Property Tax Relief Bill Moves Through Texas Legislature

Ali Linan May 25, 2023

AUSTIN — The Texas House unanimously approved a property tax relief plan on Friday.

The bill is a combination of several house and senate property tax priorities and promises to be the largest tax cut in state history, said House Speaker Dade Phelan, R-Beaumont.

“Thank you to Chairman (state Rep. Morgan Meyer, R-University Park) and the rest of my colleagues in the Texas House for working hard to pass a second property tax relief proposal that would deliver immediate and permanent relief to Texans,” he said in a statement.

Senate Bill 3 is currently set to provide over $21 billion in property tax relief when combined with the state budget, per the house version. The house version of SB 3, however, is different from what was originally proposed.

Over three bills, the senate looked to address school compression rates, homestead exemptions and business property exemptions. The house version includes a school tax rate compression, a homestead exemption and an appraisal cap on residential and commercial property.


The original senate version looked to dedicate $5.38 million to compress school district tax rates an additional 7.03 cents.

The house version has a 15-cent school district tax rate compression, leading to an over 25-cent compression when coupled with the 10-cent compression already contained in House Bill 1, the state’s proposed budget for the next biennium, officials said.

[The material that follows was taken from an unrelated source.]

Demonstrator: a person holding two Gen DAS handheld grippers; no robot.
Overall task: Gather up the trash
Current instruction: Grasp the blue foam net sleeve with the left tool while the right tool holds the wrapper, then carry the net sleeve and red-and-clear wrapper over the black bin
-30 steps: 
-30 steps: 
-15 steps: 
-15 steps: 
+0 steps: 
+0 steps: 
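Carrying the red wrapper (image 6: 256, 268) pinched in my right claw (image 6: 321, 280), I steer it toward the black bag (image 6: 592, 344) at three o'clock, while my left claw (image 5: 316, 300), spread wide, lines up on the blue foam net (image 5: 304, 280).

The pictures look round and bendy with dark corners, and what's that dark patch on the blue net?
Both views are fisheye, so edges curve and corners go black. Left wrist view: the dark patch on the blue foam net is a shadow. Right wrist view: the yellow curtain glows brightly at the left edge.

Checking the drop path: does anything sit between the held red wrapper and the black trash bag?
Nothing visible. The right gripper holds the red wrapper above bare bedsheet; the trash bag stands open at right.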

Under the house legislation, the state’s share of public education will increase to 54% and reduce recapture payments – or local dollars sent back to the state for redistribution – by about $7.4 billion over the next biennium, they added.

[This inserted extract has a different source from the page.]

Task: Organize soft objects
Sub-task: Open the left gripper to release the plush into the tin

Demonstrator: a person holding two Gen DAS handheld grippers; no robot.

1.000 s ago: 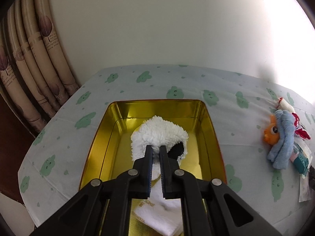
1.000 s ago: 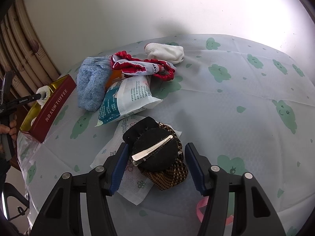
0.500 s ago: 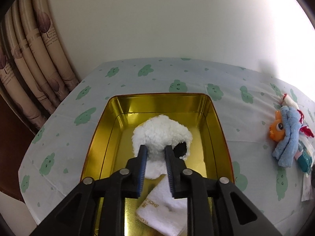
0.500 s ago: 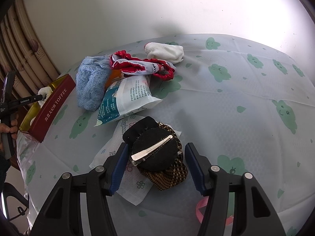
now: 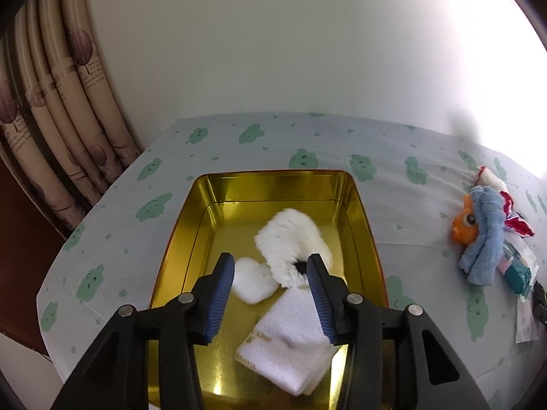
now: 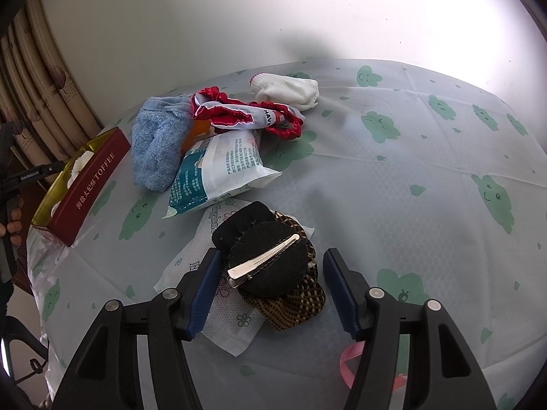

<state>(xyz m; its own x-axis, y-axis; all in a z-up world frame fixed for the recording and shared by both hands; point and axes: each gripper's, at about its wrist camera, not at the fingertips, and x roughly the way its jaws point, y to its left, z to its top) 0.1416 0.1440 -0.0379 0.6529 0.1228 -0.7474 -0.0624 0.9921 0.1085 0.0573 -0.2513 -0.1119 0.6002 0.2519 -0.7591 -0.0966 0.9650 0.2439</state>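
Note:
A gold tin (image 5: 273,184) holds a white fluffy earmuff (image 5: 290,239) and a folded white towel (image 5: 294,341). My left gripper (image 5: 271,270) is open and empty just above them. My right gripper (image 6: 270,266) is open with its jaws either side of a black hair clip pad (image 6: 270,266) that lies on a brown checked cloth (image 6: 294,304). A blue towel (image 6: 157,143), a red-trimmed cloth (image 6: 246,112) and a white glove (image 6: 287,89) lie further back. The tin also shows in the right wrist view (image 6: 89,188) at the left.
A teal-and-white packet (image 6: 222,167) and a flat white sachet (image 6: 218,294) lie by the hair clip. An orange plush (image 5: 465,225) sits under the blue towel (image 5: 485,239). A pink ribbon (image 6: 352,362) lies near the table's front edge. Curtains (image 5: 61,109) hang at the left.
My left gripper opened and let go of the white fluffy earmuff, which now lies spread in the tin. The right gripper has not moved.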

The senate version looked to increase the homestead exemption from $40,000 to $70,000. It also gave homeowners who qualify for the Over-65 Exemption an additional $30,000 exemption, bringing the homestead exemption for older Texans to $100,000.

The house version increases the homesteads exemption from $40,000 to $100,000 for all Texas homeowners. Texans over the age of 65 will see an even higher homestead exemption due to the $10,000 exemption currently in place for elderly and disabled homeowners.

The senate version looked to help commercial property owners by allocating $1.05 billion for inventory tax credits and offered a $25,000 Business Personal Property tax exemption. Currently there is no tax exemption for commercial properties.

The house instead favors appraisal caps. The latest version includes a 5% annual cap on the taxable assessment of residential and commercial property. Under current Texas law, there is a 10% appraisal cap for homeowners and no cap for owners of commercial property.

“(The appraisal caps) will prohibit the increase on what our homeowners are paying,” said state Rep. Morgan Meyer, R-University Park.

Meyers added that the appraisal caps are a built-in safety measure to ensure appraisal districts do not raise values in order to offset losses from the larger exemptions.

Lt. Gov. Dan Patrick and other senior members of the senate said they were completely against appraisal caps, stating they believe they do not work and that it was non-negotiable to put them in the bill.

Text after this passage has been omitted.